FIG. 9 is a plan view of a knife edge structure showing another embodiment of the third embodiment of the present invention.

[Explanation of symbols]

 1 ... QFP lead, 2 ... Board pad, 3 ... Lead floating amount, 4 ... Lead heel portion, 5 ... Fillet, 6 ... QFP lead row, 7 ... Wire cut to length equivalent to lead row, 7 '... Wire cutting piece, 8 ... Knife edge, 9 ... Knife edge structure, 10 ... QFP body outline, 11 ... Other type knife edge structure, 12 ... QFP body adsorption part, 13 ... Head, 14 ... Elevator , 15 ... Prism mechanism, 16 ... Tungsten wire.
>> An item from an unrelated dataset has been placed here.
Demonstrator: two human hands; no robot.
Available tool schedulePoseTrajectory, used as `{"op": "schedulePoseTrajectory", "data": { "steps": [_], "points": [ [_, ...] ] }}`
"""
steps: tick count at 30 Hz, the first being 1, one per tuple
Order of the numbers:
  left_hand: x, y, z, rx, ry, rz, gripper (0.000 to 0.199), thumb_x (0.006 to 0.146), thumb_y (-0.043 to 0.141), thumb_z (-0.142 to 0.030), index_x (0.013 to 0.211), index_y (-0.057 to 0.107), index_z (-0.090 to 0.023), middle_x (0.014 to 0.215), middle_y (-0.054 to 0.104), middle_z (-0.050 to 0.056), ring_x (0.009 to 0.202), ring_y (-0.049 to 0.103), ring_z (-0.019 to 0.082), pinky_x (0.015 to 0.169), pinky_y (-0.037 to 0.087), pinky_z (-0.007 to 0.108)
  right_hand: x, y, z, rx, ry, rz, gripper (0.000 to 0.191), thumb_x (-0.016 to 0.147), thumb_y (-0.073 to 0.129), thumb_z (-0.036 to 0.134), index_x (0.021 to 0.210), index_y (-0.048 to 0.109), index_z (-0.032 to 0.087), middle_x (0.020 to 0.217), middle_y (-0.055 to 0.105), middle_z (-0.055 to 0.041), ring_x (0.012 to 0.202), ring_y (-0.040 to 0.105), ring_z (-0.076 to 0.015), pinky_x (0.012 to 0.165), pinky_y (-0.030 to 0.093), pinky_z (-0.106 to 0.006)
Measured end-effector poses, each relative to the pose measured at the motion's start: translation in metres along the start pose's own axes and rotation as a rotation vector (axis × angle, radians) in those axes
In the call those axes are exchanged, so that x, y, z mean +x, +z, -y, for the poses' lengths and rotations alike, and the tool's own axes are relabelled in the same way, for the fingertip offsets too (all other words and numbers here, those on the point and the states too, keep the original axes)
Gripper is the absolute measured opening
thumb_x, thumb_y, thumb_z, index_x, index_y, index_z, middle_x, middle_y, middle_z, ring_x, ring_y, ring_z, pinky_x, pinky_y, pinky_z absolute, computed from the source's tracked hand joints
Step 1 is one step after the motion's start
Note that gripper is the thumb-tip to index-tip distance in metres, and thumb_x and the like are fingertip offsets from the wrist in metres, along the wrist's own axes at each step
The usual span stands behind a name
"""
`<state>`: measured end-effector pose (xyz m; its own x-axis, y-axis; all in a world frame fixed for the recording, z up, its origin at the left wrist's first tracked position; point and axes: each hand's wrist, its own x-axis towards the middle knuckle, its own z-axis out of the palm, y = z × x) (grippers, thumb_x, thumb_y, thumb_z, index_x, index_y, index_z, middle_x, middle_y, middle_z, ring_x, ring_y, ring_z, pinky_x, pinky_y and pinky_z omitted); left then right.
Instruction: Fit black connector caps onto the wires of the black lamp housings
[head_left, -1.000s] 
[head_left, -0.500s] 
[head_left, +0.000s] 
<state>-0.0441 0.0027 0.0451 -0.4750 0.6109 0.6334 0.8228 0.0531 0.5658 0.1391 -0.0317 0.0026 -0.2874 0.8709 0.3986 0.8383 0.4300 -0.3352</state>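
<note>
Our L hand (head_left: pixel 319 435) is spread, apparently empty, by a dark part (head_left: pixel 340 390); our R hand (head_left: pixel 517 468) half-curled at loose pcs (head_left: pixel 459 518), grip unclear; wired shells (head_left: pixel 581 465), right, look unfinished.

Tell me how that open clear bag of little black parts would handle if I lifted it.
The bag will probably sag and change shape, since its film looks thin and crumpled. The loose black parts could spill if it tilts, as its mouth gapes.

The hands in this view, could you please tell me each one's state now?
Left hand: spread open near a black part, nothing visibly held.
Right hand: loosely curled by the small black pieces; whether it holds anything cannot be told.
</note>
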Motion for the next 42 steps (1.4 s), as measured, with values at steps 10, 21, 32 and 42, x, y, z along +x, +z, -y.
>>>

 ─────────────────────────────────────────────────── ─── Continuation of the front page (72) Hiroyuki Nakano 1 Ikegami, Haruoka-cho, Owariasahi-city, Aichi Prefecture Office Systems Division, Hitachi, Ltd. (72) Noboru Kawakami 1-Ikegami, Haruka-cho, Owariasahi, Aichi Hitachi, Ltd. Factory Office Systems Division

Claims (4)

[Claims] 1. A predetermined diameter for the purpose of transferring solid solder in an amount necessary for ensuring soldering reliability onto a pad of a printed board on which a semiconductor package having a fine outer lead pitch is surface-mounted. After cutting the solder wire to a length corresponding to one side of the lead row of the semiconductor package, one or more solder wires are aligned on the pad row to which flux has been previously applied, and then flux is further applied to the wire and the pad. A method of supplying solder to a substrate pad, characterized in that the solder is separated from the solder and transferred to the pad by heating and melting by contacting with. 2. The solder paste according to claim 1, wherein a solder paste is preliminarily printed on the pad in a character form, a solder wire is adhered onto the paste, flux is applied, and heating and melting are performed to separate the solder on the pad, A method for supplying solder to a substrate pad, which is characterized by transferring. 3. The knives according to claim 1, wherein in order to promote and ensure the melting and separating of the solder wire, a knife edge assembly formed in an uneven shape corresponding to the pad gap after the wire alignment is aligned and the knife edge is added. A method of supplying solder to a substrate pad, which comprises applying pressure to form a barrier, and then applying flux to heat and melt to separate and transfer the solder to the pad. 4. The heating according to claim 1, wherein the knife edge structure is a structure having the same outer shape as the main body of the semiconductor package, and the knife edges are formed on four sides of the structure to form a knife edge. A solder supply method to a board pad, which is configured so as to be adapted to a component suction head of an apparatus.